Acute Toxicity: oral
Administrative data
- Endpoint:
- acute toxicity: oral
- Type of information:
- experimental study
- Adequacy of study:
- key study
- Study period:
- 25/8/1988-8/9/1988
- Reliability:
- 1 (reliable without restriction)
- Rationale for reliability incl. deficiencies:
- guideline study
Data source
Reference
- Reference Type:
- study report
- Title:
- Unnamed
- Year:
- 1 988
- Report date:
- 1988
Materials and methods
Test guidelineopen allclose all
- Qualifier:
- according to guideline
- Guideline:
- EU Method B.1 (Acute Toxicity (Oral))
- Deviations:
- no
- Qualifier:
- equivalent or similar to guideline
- Guideline:
- OECD Guideline 401 (Acute Oral Toxicity)
- Deviations:
- no
- GLP compliance:
- yes
- Test type:
- standard acute method
- Limit test:
- yes
Test material
- Reference substance name:
- Chromium (III) oxide
- EC Number:
- 215-160-9
- EC Name:
- Chromium (III) oxide
- Cas Number:
- 1308-38-9
- Molecular formula:
- Cr2O3
- IUPAC Name:
- chromium (III) oxide
- Test material form:
- solid: particulate/powder
- Details on test material:
- The test material: Chromoxyd Dyko
- State of aggregation: green powder
- pH: 7 - 8
Constituent 1
- Specific details on test material used for the study:
- STABILITY AND STORAGE CONDITIONS OF TEST MATERIAL
- Storage condition of test material: storage at room temperature
Test animals
- Species:
- rat
- Strain:
- Wistar
- Sex:
- male/female
- Details on test animals or test system and environmental conditions:
- TEST ANIMALS
- Source: Winkelmann, Borchen
- Females nulliparous and non-pregnant: yes
- Age at study initiation: males: ca. 9 weeks; females ca. 14 weeks
- Weight at study initiation(mean): males: 175 g: females: 172 g
- Fasting period before study: ca. 16 hours before test item administration and up to 4 hours after test item administration food was withdrawn.

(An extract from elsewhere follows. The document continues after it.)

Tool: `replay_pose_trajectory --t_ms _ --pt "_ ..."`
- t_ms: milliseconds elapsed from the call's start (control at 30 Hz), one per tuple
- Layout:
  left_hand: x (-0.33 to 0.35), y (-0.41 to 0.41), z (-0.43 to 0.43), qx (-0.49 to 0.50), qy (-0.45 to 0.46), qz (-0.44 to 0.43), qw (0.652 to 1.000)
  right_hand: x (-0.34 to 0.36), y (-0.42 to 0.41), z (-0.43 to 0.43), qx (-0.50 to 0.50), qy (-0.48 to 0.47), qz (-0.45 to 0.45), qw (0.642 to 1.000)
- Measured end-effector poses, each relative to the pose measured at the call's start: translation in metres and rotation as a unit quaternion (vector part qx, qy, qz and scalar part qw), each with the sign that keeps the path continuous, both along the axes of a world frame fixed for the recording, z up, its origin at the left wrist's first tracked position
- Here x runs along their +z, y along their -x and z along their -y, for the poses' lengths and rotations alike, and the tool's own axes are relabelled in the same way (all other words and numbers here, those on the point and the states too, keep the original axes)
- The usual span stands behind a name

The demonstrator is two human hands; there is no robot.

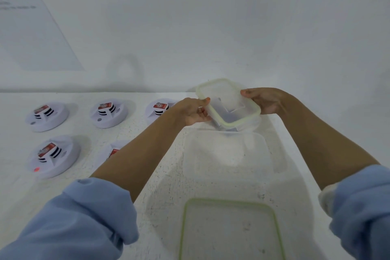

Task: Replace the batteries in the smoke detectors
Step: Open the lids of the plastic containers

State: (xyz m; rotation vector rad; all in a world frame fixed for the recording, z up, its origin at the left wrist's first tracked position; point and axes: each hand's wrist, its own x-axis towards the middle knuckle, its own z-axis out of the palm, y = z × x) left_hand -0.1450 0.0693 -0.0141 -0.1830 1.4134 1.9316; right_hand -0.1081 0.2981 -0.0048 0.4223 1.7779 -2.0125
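While both blue sleeves (84, 217) sit rolled up at the very bottom, a flat lid (230, 230) with a green edge lies on the white table (126, 129) between them. A bit further out sits a clear tub (261, 143) with its top off. Past the tub, the two arms reach out to one spot. The left hand (194, 112) holds the left side of a green-edged lid (228, 99), thumb on top and fingers curled under it. The right hand (263, 101) pinches the other side of the same lid. This lid is tilted and held up over a small clear box (249, 125) (the box stands just behind the tub). Some dark things (230, 115) show through the lid; they may be batteries, but it is too blurry to be sure. Off to the left, five round white smoke detectors (108, 112) lie on the table in two rows, well apart from the hands. The left arm hides part of one. Each has a red and black block on top. A little red light glows on the nearest one (53, 156). Behind it all is a white wall (232, 27), with a sheet of paper (31, 27) at the far left.
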Motion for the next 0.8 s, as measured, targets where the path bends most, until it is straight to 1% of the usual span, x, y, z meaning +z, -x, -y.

- Housing: five animals/cage; Macrolon cage Typ III with dustfree wood pelletes (manufacturer: Firma Ssniff, Soest/Westfalen)
- Diet (ad libitum, for exception please refer to "Fasting period before study" above): "fixed-formula"- standard diet AltrominR1324 pellets (Manufacturer: Altromin GmbH, Lage)

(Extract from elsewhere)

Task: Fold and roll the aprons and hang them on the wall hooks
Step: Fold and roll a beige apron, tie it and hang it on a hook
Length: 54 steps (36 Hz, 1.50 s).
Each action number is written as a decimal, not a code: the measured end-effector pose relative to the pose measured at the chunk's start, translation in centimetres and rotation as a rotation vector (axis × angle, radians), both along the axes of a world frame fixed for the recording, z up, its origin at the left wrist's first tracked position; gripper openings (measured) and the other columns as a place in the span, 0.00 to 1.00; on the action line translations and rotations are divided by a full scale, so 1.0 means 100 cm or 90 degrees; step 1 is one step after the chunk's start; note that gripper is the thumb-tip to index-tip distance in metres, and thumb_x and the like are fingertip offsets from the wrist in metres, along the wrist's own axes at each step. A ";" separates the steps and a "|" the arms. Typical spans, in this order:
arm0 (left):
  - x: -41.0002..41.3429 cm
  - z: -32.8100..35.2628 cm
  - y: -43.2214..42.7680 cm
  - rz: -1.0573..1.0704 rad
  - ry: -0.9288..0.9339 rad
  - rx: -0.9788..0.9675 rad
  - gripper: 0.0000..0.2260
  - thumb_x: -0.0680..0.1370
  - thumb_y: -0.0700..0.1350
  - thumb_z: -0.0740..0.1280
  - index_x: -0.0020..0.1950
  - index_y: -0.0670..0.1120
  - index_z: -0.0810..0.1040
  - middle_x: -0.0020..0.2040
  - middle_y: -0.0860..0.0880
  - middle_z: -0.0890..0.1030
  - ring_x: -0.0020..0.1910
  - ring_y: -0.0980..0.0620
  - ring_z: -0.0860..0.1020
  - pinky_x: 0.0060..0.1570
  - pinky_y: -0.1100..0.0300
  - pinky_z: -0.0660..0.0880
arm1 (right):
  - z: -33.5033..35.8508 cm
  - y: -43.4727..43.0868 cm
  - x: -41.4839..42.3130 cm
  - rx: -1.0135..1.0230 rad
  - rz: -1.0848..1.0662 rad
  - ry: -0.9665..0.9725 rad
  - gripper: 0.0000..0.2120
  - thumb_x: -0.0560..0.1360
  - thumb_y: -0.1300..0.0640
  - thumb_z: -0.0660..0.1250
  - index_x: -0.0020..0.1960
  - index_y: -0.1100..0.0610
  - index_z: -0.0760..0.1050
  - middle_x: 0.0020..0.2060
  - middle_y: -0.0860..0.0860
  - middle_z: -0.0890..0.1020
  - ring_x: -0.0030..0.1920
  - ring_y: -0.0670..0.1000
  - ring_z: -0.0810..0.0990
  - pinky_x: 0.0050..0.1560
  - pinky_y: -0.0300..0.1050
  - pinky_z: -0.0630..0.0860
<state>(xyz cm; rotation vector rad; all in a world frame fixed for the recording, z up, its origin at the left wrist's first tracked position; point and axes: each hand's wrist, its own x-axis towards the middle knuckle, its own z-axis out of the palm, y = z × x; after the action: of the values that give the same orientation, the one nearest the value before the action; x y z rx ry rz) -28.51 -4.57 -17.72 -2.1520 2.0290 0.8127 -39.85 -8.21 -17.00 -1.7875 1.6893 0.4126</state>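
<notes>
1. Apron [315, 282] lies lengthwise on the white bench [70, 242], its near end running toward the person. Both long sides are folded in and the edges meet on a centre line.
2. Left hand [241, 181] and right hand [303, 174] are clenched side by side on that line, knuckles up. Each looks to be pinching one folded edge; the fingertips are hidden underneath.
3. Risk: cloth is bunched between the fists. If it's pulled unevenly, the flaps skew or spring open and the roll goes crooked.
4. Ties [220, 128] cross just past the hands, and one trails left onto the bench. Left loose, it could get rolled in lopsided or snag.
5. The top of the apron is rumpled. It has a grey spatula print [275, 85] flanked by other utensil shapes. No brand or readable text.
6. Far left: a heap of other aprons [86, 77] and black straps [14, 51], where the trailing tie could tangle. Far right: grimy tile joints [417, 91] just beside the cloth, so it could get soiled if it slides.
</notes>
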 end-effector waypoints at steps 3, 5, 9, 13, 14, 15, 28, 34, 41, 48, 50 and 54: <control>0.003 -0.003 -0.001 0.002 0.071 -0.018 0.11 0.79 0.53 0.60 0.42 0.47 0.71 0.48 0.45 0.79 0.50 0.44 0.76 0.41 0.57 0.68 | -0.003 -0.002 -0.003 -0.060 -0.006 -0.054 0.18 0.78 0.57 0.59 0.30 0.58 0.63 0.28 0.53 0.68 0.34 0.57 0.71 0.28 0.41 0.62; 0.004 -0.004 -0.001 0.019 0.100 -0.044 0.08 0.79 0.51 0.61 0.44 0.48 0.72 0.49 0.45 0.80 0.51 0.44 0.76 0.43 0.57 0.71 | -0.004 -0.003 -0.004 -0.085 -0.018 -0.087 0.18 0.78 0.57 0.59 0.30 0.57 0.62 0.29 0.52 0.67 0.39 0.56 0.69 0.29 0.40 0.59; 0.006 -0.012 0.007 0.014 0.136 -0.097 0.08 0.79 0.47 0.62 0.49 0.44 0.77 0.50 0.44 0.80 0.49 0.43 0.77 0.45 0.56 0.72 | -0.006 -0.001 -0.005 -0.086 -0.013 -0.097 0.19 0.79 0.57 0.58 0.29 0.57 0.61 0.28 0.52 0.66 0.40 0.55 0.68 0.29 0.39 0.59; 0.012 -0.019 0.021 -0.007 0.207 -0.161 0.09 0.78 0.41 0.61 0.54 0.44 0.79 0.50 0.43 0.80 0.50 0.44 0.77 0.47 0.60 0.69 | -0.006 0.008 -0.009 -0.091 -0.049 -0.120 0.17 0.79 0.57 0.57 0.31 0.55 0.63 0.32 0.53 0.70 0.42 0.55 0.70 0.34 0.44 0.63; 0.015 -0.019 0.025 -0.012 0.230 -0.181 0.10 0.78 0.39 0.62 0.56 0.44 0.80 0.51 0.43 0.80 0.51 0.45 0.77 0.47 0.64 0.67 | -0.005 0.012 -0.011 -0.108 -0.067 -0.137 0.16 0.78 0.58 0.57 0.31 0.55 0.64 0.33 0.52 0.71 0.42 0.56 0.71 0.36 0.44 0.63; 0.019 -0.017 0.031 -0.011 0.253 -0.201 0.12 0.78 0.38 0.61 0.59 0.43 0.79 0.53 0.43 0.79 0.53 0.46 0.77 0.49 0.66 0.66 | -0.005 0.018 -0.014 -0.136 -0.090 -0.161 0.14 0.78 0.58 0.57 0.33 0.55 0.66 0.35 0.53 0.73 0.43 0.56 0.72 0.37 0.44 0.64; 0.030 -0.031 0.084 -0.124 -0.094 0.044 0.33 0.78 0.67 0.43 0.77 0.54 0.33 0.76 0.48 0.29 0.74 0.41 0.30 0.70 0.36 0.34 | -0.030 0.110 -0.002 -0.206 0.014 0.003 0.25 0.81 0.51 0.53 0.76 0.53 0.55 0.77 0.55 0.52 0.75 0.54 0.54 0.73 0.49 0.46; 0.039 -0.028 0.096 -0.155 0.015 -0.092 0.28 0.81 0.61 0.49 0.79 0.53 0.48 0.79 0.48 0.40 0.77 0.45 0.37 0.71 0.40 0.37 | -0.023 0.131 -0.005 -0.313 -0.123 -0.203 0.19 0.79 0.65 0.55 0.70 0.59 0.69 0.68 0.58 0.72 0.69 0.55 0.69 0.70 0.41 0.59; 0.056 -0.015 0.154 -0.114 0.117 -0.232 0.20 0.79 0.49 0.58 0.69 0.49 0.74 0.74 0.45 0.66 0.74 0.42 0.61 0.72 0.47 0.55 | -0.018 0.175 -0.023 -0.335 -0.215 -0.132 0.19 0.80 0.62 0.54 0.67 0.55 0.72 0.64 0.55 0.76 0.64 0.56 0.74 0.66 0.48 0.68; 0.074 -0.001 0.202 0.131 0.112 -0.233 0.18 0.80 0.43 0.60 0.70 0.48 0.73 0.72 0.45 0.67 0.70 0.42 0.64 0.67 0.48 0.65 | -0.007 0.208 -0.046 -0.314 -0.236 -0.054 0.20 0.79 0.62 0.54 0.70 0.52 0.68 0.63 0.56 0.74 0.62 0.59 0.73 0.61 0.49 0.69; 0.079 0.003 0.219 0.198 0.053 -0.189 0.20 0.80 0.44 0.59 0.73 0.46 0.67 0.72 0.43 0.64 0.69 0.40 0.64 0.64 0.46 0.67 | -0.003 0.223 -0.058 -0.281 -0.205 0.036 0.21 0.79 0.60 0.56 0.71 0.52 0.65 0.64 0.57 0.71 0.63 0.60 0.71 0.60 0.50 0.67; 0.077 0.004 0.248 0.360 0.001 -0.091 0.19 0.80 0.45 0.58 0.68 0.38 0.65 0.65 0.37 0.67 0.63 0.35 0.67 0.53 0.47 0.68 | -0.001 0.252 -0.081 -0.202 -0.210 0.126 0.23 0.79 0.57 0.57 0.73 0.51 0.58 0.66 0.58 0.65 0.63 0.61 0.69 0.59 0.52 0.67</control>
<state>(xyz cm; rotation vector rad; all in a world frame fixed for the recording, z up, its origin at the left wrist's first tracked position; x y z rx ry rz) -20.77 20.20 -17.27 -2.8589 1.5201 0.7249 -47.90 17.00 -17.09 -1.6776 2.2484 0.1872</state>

- Water (ad libitum): drinking water
- Acclimation period: at least five days
ENVIRONMENTAL CONDITIONS
- Temperature: 22 ± 2 °C
- Relative humidity: 50 ± 10 %
- Air changes: ca. 10 air changes/h
- Photoperiod (hrs dark / hrs light): 12/12
Administration / exposure
- Route of administration:
- oral: gavage
- Vehicle:
- water
- Details on oral exposure:
- DOSAGE PREPARATION:
The test material was suspended in water at room temperature. The test material was formulated prior to administration. A homogeneous mixture was accomplished by stirring.

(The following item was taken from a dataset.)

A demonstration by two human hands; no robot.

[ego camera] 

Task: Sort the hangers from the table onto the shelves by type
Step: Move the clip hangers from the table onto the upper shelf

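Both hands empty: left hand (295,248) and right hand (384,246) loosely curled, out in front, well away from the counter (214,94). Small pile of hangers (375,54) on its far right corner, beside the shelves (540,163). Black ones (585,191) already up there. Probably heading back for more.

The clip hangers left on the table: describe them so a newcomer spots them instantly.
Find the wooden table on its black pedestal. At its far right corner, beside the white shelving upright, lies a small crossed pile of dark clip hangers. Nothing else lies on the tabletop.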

Animals were dosed using a constant application volume of 20 mL/kg bw.
The application volume was calculated based in the individual body weight of the animals determined prior to test item application. - Doses:
- 5000 mg/kg bw
- No. of animals per sex per dose:
- 5 males / 5 females
- Control animals:
- no
- Details on study design:
- - Duration of observation period following administration: 14 days
- Frequency of observations and weighing: on the day of the application, the animals were inspected several times and during the following 14-day observation period twice a day (once on weekends and holidays). The type, onset, duration and intensity of the clinical symptoms were recorded and any dead animals were removed. The time of death was recorded. At the end of the experiment animals were randomly selected for necropsy.
At application day, day 7 and at the end of the 14-day observation period, the surviving animals were individually weighed.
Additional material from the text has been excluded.